§ INSTRUCTIONS TO FOLLOW: Nothing but the lines from the start of the entries through the line containing "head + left" should appear in the answer, each given exactly.

====== INFORMATION SUPPLIED

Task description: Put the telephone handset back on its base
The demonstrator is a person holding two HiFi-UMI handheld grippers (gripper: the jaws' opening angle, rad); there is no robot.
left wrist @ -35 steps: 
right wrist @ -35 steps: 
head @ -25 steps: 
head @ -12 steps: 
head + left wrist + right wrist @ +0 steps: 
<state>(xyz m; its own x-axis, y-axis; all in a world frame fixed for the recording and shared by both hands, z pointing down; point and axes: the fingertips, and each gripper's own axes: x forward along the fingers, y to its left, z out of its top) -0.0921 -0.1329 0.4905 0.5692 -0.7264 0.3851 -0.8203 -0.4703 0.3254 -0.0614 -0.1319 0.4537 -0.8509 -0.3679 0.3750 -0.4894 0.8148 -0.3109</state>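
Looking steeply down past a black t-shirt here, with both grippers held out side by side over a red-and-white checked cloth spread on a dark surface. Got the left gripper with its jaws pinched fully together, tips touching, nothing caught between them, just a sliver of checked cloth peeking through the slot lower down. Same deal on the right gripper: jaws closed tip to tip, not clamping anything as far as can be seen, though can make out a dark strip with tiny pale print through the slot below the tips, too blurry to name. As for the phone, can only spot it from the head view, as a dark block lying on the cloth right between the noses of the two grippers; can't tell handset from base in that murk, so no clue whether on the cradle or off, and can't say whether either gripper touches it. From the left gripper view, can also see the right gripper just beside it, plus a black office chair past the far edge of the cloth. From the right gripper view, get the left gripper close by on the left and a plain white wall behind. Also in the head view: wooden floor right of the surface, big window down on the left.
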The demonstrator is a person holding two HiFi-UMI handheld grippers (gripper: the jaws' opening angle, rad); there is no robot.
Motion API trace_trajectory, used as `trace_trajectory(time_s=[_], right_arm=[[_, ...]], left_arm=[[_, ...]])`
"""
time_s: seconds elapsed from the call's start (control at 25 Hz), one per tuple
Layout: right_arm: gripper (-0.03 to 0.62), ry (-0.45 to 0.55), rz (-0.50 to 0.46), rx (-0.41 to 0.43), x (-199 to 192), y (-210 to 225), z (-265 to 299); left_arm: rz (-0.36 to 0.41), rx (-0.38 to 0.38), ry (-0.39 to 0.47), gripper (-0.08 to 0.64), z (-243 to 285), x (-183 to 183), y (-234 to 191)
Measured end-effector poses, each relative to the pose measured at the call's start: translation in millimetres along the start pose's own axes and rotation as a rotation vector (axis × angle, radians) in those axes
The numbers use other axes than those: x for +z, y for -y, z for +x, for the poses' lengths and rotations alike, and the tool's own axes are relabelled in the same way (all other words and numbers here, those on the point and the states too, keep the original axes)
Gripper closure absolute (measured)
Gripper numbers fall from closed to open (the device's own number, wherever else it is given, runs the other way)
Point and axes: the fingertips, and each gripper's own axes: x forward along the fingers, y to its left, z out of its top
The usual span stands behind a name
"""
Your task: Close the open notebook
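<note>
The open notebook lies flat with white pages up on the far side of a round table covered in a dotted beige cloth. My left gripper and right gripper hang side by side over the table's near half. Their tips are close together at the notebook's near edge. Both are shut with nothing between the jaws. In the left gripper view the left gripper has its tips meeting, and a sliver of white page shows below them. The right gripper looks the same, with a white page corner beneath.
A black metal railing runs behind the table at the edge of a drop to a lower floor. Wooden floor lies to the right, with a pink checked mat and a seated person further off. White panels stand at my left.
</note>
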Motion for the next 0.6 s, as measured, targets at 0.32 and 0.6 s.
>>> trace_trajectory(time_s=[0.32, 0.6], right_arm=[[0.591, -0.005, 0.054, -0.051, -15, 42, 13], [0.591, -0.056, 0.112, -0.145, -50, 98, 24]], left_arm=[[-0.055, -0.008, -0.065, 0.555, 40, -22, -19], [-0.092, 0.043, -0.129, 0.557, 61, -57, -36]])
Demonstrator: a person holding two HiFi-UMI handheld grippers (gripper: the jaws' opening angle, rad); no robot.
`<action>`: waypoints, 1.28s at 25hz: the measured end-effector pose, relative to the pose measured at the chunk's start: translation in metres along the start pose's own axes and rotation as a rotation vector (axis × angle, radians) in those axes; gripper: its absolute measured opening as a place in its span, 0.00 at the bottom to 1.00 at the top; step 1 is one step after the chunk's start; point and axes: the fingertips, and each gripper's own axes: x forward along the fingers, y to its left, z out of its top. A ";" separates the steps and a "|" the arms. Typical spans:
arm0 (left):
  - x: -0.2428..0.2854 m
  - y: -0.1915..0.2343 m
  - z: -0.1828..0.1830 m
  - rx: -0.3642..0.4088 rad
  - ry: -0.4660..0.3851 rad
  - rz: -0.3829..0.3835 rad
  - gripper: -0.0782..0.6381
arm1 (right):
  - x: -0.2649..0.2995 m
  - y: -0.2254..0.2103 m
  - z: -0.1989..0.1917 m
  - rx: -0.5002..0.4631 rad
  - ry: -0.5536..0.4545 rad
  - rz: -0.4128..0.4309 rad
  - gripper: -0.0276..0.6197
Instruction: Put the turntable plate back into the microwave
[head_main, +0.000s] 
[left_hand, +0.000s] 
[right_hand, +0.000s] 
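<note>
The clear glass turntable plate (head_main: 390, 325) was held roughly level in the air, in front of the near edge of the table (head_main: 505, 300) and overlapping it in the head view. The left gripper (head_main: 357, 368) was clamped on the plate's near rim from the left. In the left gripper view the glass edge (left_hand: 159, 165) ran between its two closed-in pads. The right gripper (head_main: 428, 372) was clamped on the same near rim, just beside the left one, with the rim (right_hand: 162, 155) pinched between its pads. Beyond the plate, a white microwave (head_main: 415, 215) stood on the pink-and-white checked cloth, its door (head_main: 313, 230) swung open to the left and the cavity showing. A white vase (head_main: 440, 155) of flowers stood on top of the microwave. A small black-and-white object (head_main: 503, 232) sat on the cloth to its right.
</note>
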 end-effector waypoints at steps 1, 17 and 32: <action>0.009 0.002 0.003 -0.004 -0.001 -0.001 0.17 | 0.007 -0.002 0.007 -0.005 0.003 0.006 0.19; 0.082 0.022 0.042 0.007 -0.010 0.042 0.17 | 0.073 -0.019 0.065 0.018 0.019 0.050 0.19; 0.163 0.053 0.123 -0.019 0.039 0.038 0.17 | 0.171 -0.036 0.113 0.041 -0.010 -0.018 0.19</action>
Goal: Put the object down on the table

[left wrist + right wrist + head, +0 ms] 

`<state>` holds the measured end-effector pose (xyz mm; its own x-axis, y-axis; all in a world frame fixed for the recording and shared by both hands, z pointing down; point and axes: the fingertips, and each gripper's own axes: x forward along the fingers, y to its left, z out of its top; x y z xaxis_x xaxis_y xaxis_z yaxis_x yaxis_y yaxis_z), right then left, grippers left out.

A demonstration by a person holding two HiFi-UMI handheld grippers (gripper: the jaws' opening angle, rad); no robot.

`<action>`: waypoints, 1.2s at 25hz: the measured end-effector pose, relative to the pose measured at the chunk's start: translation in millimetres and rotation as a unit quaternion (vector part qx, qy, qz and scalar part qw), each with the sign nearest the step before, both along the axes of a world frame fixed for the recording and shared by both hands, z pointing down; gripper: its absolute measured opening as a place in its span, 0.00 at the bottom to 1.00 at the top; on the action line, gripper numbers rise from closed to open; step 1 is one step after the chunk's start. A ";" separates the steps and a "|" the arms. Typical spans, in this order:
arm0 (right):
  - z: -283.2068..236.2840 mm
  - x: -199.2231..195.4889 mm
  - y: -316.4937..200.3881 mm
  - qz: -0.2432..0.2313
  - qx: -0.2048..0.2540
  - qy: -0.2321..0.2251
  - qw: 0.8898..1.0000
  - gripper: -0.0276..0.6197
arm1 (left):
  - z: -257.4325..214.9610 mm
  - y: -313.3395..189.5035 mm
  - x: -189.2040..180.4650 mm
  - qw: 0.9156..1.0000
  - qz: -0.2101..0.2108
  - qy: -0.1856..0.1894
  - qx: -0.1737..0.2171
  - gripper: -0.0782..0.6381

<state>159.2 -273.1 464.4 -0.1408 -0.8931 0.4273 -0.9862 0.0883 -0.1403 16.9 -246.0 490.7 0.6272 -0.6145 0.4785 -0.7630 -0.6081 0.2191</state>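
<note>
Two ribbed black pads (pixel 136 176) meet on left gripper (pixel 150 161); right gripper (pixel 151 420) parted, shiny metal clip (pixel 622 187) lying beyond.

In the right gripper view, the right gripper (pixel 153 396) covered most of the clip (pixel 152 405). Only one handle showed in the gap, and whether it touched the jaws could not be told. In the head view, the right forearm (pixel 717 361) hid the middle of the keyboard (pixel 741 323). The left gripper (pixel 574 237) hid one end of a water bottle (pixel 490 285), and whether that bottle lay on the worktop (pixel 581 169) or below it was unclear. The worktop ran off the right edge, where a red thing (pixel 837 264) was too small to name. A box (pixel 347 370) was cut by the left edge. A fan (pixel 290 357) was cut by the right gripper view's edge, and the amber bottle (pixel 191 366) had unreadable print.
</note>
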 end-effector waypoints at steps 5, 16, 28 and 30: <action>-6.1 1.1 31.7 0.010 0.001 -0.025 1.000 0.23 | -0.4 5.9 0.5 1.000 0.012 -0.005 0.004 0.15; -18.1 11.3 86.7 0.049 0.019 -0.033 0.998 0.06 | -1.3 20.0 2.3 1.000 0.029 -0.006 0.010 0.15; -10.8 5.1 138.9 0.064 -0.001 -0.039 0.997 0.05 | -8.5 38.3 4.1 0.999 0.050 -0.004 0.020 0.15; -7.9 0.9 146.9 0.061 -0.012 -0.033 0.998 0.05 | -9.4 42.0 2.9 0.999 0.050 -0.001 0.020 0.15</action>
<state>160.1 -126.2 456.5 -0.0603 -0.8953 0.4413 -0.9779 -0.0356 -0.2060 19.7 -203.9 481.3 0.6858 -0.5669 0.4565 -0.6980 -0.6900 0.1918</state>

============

§ EXERCISE OUTPUT:
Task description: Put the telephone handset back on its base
The demonstrator is a person holding two HiFi-UMI handheld grippers (gripper: the jaws' opening angle, rad); there is no robot.
left wrist @ -35 steps: 
right wrist @ -35 steps: 
head @ -25 steps: 
head @ -12 steps: 
head + left wrist + right wrist @ +0 steps: 

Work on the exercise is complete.